» ABOUT THIS EXERCISE: Write out the data below in full, please. Keep every character as given.
# # # # # # #
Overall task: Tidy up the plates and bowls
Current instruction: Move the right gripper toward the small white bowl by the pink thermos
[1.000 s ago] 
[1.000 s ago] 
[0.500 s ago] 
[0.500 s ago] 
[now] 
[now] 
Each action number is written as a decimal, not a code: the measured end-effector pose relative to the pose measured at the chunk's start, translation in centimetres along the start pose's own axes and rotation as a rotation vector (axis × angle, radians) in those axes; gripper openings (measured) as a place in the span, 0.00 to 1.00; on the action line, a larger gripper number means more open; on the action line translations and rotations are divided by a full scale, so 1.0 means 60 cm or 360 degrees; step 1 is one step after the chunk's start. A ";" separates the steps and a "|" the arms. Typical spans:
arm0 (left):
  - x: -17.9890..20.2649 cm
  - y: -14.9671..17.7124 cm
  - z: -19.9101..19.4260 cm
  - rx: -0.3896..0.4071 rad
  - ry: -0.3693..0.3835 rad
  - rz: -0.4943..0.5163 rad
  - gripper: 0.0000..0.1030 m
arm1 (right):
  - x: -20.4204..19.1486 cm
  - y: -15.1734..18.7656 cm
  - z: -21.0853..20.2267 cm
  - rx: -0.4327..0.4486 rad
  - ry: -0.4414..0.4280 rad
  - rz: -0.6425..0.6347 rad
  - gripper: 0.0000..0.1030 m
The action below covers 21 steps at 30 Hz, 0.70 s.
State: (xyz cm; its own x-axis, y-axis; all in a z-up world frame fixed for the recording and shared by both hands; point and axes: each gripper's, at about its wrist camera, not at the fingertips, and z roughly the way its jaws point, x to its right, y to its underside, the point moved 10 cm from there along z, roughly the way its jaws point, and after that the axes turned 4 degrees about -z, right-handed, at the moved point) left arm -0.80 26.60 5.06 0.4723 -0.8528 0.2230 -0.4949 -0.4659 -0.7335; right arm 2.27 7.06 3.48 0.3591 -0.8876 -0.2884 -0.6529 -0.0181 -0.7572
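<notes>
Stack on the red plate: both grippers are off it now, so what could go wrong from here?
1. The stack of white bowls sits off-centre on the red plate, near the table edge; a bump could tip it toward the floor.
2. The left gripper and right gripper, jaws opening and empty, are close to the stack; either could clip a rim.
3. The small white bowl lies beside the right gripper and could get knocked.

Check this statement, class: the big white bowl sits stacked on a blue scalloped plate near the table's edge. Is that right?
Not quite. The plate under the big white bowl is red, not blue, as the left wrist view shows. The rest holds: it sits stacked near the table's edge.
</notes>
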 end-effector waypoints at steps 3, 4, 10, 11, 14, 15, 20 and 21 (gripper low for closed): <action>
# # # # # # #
» SOLUTION TO THIS PROBLEM:
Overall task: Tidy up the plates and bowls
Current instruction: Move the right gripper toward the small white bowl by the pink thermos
[1.000 s ago] 
[1.000 s ago] 
[0.500 s ago] 
[0.500 s ago] 
[now] 
[now] 
Each action number is written as a decimal, not a code: the measured end-effector pose relative to the pose measured at the chunk's start, translation in centimetres along the start pose's own axes and rotation as a rotation vector (axis × angle, radians) in those axes; gripper openings (measured) as a place in the span, 0.00 to 1.00; on the action line, a larger gripper number means more open; on the action line translations and rotations are divided by a full scale, so 1.0 means 60 cm or 360 degrees; step 1 is one step after the chunk's start. A ";" separates the steps and a "|" the arms. Typical spans:
arm0 (left):
  - x: -17.9890..20.2649 cm
  - y: -14.9671..17.7124 cm
  - z: -19.9101..19.4260 cm
  - rx: -0.3896..0.4071 rad
  - ry: -0.3693..0.3835 rad
  - rz: -0.4943..0.5163 rad
  - gripper: 0.0000..0.1030 m
arm1 (right):
  - x: -20.4204..19.1486 cm
  - y: -15.1734..18.7656 cm
  - z: -21.0853..20.2267 cm
  - rx: -0.4327..0.4486 rad
  - ry: -0.4414..0.4280 rad
  - rz: -0.6425..0.6347 rad
  - gripper: 0.0000..0.1030 m
The action below covers 21 steps at 30 Hz, 0.70 s.
State: (xyz cm; its own x-axis, y-axis; all in a z-up world frame fixed for the recording and shared by both hands; point and axes: each gripper's, at about its wrist camera, not at the fingertips, and z roughly the way its jaws point, x to its right, y to its underside, the point moved 10 cm from there along z, roughly the way its jaws point, and after that the axes turned 4 degrees about -z, right-handed, at the moved point) left arm -0.80 26.60 5.06 0.4723 -0.8528 0.2230 -0.4949 -0.4659 -0.7335; right arm 2.27 7.06 3.48 0.3591 -0.8876 -0.2884 -0.6529 -0.0181 -0.7572
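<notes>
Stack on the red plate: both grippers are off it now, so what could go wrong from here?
1. The stack of white bowls sits off-centre on the red plate, near the table edge; a bump could tip it toward the floor.
2. The left gripper and right gripper, jaws opening and empty, are close to the stack; either could clip a rim.
3. The small white bowl lies beside the right gripper and could get knocked.

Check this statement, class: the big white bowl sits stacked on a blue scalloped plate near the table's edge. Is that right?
Not quite. The plate under the big white bowl is red, not blue, as the left wrist view shows. The rest holds: it sits stacked near the table's edge.
</notes>
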 end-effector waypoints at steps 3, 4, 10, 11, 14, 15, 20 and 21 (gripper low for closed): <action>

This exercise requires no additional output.